Dear Betsy,
I can't remember when I wrote you last so excuse me if I repeat myself. Bob and I are trying to mend our marriage. He took me out to supper last night. We'll have to take you. It is really neat. It is train cars and called Victoria Station. My only problem was I had 2 whiskey sours and they were good. Well, after we got home I got sick. I'll stick with my wine and scotch and water plus my feet got very hot. I get up every morning an eat breakfast. Then I go to the mall and walk all over for exercise. After supper I go again. It is 85 degrees here today. I am going to the beauty shop at 3 pm for wash and blow dry. It has been 4 weeks since my permanent.
So when are you coming to see us? I am anxious to see you. I found this card in a Rainbow shop and had to buy it for you.

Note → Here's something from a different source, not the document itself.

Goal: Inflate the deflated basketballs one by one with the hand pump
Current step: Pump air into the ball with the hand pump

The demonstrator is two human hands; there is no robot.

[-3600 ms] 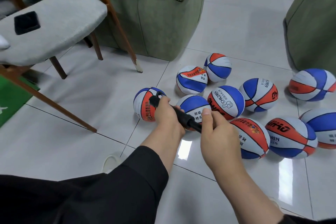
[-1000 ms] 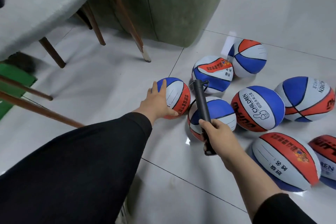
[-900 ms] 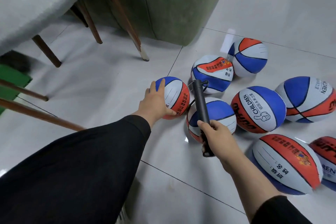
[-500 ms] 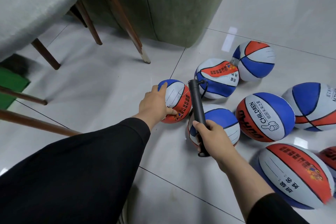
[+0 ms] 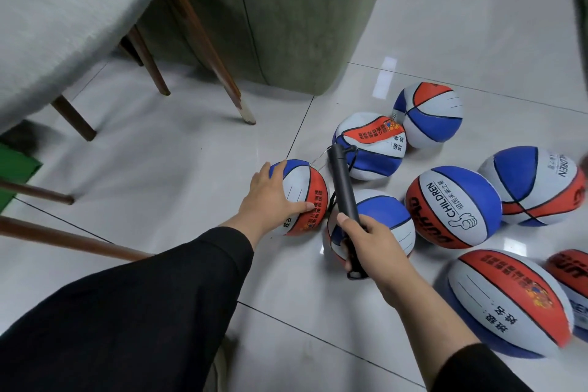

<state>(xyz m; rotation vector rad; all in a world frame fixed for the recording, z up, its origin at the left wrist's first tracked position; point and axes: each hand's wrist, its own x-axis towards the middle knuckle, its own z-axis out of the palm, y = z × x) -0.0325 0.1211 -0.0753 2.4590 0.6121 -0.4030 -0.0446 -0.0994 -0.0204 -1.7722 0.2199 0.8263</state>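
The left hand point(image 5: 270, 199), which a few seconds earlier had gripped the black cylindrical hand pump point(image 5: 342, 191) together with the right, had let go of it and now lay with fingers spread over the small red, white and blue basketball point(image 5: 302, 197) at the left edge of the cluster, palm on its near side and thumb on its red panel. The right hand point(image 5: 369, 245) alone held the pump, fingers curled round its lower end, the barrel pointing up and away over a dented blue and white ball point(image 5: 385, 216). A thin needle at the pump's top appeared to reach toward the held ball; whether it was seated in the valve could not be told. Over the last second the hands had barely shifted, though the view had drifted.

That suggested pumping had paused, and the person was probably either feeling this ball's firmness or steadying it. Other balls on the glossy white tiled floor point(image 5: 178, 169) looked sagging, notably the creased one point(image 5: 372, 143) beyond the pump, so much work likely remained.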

I am glad you are dating a lot. Enjoy life. I went with your dad on and off for 5 years before we got married. When he went to college he said he didn't want to go steady. I got my Engagement ring in October of 1963 at age 21 and married him that November 23. His mother was sure I was pregnant. Three years later I had you so I guess I fooled her. We had lots of problems from the start in our marriage and he had his girl friends. Only was too dumb to know that. I really was stupid.
It is now 88 degrees.
Do you go to church now that Brian is back? Are you dating him? He sounds nice. So how is work going?
I sleep good - walking at the mall one hour 2 x a day. I slept 12 hours last night. I am making a beef roast for supper. I hope it is good.
Do you still go to Rainbow? I did until I joined Eastern Star in 1960. Grandma and Grandpa just had their 47 year anniversary. That is a long time.
Well, I just wanted to write and let you know how I miss you and am anxious to see you. Bob and I are okay. I hit him first so I started it. What a battle. He can get mean. Remember how much I love you. Write soon.
All my love,
Your mommy
This is my mother. She left me when I was just 14 years old. I saw her a few times from teenage through the typical college years (although I didn’t have typical college years) and then she passed away before I married or had children. She was a wonderful woman that I know I would talk to her often if she were alive, but I really never got the chance.
The most current entries are things I would tell her and only her ... because they aren’t meant to be heard, just vented (if she were alive). The majority of this blog are letters she wrote to me (and a few to my sisters) during the years that we were apart.